The toolkit replication project also has the potential to scale up these impacts by supporting other communities to establish local services (regulated or otherwise) that address scarcity in care and that also build local capacity to respond to care needs.
Stage and spread (where it is/how much is there?)
North East Dartmoor Care was established to meet need in a well-defined geographic area and continues to expand to meet local demand, which currently outstrips supply. Meeting demand will depend upon attracting new recruits to the care workforce.
Initial Business Planning for NEDCare showed that the minimum viable level of service was at around 1,800 hours of care per month and a growth trajectory towards that point was forecast over NEDCare’s first 18-24 months.
In practice, the growth in care hours is currently just trailing behind the forecast at 80% across the year to date - but the rate of growth is becoming more rapid.

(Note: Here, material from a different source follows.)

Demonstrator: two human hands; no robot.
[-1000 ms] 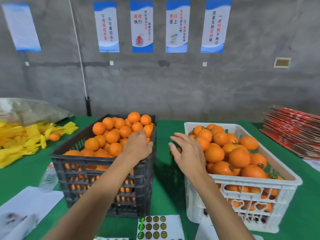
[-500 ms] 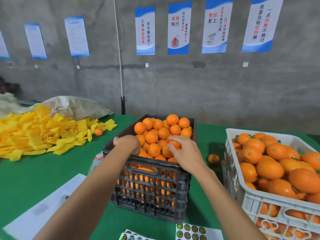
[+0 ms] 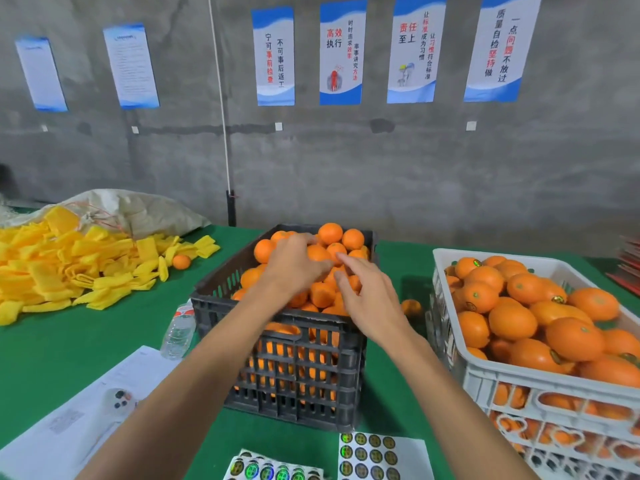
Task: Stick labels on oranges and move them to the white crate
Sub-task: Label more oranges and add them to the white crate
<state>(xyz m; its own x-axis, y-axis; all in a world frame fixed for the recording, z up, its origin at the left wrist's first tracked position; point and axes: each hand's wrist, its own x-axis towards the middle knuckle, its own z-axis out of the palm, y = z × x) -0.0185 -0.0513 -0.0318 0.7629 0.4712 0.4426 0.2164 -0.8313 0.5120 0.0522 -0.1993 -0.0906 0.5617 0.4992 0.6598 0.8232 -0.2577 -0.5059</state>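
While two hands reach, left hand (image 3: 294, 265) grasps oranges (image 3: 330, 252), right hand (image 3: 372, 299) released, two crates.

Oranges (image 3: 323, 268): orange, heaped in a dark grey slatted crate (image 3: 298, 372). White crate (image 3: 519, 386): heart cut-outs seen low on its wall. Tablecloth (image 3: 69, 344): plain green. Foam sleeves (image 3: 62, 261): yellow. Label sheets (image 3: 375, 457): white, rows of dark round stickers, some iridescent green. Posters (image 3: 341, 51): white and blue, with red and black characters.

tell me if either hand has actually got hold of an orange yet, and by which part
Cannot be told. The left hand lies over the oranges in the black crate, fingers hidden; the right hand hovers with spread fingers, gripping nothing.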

In June 2019 NEDCare supported 27 individuals through c 700 hours of care and 58% of current care hours are provided to Local Authority clients, who would have no alternative service without NEDCare.
The replication toolkit will soon be ready to scale up and this spin-off project is not restricted by geographical limitations.
What would councils/health organisations/local areas need to do or have in place to enable it to develop?
Initial funding through the Our Place programme (DCLG funding) was instrumental in NEDCare’s pre-start phase, enabling us to complete vital community engagement and business planning activities.
Open and honest communication and sharing of data with the county council and health authority supported business planning and informed development of operational plans and service delivery.
North east Dartmoor has close knit communities and a good level of social and community capital, which has supported the evolution of NEDCare.
NEDCare has received social investment in the form of working capital whilst building services to minimum viability levels.
An effective county wide (or UK wide) strategy and campaign for recruitment in to the social care workforce would be of major benefit.
What would kill it?
NEDCare promotes and shares the Personal Social Services Research Unit’s costing model. However, fees for local authority work fall short of the unit cost of care. For every hour of care provided to a local authority client, NEDCare is out of pocket by around £5.80. As a social enterprise NEDCare is committed to continuing to meet care needs for this client group, but a longer term solution is urgently needed. NEDCare currently subsidises the local authority rate through a restricted legacy fund donated for this purpose, but this fund is diminishing month on month.
NEDCare’s projections of current and future demand within the resident population make it reasonable to expect that the business will reach it’s minimum viable level of service. This suggests that the regulated provider model may not be viable for smaller populations, or that operations would need to be delivered in a different way, such as by sharing Registered Managers between smaller providers.